Cette « touche africaine » fait la différence avec les chaînes internationales, dont les hôtels sont parfois exactement les mêmes à New York, Bangkok ou Vienne.

Au Mali même, après avoir ouvert quatre hôtels à Bamako (dont un est entièrement réquisitionné et occupé par les forces de la MINUSMA), nous avions plusieurs projets pour répondre à la demande de villes comme Tombouctou ou Mopti, mais ces projets ont été mis en veilleuse pour des questions des sécurité après les événements de 2012/2013 ». Ce n'est sans doute que partie remise et, en attendant, priorité est donnée à l'expansion du groupe à l'international.

En bon manager, le patron d'Azalaï cherche toujours à avancer, à innover et parfois à rénover... par la force des choses, comme à Ouagadougou. Dans la capitale du Burkina Faso, l'hôtel de l'Indépendance, qui avait été réquisitionné pour les députés lors de la révision annoncée de la Constitution, fut dévasté par le « soulèvement populaire » ayant entraîné la chute du président Blaise Compaoré le 31 octobre 2014. « Nous avons pour dix-huit mois de travaux ».

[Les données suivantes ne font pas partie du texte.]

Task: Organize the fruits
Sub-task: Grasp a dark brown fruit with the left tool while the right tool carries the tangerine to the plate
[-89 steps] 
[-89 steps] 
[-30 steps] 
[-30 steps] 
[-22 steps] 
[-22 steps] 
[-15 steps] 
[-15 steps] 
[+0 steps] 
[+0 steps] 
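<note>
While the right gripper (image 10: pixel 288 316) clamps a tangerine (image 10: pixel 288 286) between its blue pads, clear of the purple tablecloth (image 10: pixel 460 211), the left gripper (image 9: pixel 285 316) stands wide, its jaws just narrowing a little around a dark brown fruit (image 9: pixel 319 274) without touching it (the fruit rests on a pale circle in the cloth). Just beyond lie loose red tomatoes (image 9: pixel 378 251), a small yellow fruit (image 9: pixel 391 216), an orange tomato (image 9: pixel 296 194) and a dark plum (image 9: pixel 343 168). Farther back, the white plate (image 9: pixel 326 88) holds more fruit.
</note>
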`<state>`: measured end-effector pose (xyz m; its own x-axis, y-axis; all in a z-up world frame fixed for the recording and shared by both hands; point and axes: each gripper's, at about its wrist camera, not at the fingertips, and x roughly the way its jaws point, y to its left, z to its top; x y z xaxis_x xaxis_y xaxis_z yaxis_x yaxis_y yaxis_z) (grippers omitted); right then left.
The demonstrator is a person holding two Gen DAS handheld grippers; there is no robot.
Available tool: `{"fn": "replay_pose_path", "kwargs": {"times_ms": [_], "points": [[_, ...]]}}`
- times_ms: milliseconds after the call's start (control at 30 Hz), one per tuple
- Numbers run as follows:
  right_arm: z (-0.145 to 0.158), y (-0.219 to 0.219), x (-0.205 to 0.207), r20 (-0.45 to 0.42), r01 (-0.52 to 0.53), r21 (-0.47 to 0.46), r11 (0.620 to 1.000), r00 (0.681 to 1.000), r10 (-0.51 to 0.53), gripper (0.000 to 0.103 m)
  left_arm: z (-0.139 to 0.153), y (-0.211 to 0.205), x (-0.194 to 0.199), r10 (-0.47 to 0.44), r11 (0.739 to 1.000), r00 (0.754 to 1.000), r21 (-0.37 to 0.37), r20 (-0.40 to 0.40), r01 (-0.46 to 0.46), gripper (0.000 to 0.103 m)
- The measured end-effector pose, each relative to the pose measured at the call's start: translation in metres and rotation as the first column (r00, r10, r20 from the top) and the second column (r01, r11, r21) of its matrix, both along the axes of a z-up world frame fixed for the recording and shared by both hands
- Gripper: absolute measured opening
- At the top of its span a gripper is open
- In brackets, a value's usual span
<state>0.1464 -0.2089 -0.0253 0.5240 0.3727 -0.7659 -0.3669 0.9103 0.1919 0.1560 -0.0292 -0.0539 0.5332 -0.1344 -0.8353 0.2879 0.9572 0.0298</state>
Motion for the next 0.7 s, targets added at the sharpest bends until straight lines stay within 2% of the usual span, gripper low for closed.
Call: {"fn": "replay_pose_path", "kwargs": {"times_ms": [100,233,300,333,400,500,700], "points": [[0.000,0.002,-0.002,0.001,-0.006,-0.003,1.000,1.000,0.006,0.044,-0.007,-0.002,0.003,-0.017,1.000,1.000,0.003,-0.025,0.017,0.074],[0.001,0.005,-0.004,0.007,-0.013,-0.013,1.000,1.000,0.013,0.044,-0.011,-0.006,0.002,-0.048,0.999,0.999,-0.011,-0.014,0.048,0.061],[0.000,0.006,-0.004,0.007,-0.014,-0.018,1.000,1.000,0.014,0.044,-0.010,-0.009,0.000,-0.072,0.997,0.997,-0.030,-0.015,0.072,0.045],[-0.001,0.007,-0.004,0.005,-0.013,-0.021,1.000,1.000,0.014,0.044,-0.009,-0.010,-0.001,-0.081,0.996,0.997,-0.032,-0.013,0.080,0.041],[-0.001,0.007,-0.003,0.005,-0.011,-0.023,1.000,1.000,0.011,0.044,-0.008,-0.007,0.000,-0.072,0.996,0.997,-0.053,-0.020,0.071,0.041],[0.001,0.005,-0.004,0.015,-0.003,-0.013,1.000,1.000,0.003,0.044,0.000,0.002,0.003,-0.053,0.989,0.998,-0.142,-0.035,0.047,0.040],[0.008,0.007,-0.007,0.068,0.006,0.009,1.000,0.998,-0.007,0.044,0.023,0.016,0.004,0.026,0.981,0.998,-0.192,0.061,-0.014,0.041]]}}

« Nous avons ouvert à Bissau (Guinée-Bissau) l'hôtel du 24 septembre en 2010 et à Cotonou (Bénin) l'Hôtel de la Plage en 2012, puis récemment à Nouakchott (Mauritanie) en mars 2016 et à Abidjan (Côte d'Ivoire) en février 2017, il y a un an», poursuit-il. De nouvelles ouvertures sont programmées d'ici fin 2019 à Conakry (Guinée), Dakar (Sénégal) et Niamey (Niger). « Nous sommes aussi en prospection à Lomé (Togo), Accra (Ghana) et Lagos (Nigeria), mais il faut toujours être patient et savoir attendre la bonne opportunité... surtout en Afrique, continent du temps long ».

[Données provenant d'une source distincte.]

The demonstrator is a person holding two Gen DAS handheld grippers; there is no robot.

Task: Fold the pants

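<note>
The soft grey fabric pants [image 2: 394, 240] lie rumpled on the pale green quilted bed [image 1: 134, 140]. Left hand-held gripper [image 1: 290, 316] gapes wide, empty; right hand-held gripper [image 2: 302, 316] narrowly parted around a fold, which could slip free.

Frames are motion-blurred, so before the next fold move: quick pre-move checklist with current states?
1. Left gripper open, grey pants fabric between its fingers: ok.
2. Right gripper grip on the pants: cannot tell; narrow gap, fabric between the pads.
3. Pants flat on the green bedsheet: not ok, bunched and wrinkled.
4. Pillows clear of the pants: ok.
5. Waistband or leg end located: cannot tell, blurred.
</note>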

Un beau parcours qui le rend philosophe. « Fort de la valeur travail, ancrée dans nos villages et qui a bercé ma jeunesse, je ne regrette pas mon choix de m'être lancé en 1994 dans l'industrie hôtellière et le tourisme d'affaires ».

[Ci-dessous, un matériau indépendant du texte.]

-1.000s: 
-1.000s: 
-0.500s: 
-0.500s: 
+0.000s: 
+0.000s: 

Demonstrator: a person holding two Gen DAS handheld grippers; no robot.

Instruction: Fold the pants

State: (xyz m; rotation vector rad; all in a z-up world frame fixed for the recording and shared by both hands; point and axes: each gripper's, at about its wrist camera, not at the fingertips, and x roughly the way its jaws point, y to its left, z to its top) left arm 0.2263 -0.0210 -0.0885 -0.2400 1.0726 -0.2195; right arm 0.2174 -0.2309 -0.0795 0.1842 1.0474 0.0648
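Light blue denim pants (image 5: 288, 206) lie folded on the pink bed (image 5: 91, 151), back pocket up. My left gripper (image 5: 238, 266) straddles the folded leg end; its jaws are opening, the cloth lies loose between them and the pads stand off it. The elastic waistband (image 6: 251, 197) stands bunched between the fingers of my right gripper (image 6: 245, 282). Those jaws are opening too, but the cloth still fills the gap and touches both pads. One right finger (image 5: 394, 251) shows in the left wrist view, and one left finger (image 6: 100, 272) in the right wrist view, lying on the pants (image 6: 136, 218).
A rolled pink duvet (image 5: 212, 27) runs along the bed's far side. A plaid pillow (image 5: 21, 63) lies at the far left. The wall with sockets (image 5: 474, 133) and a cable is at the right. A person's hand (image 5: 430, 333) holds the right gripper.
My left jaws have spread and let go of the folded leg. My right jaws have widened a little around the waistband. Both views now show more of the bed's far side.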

A l'image de sa chaîne qui prospère, Mossadeck Bally est un homme heureux qui réside à la Cité du Niger, un quartier huppé. Marié à Maïmouna, dont il a quatre enfants, c'est une personnalité qui compte à Bamako, où il occupe de surcroît depuis 2010 les fonctions de Consul de Monaco. « Lors de sa visite d'Etat en février 2012, se souvient-il, le Prince Albert (que je représente ici) est même venu dîner à la maison – c'était une idée de mon épouse - pour y rencontrer la société civile. Ce fut une très belle soirée ».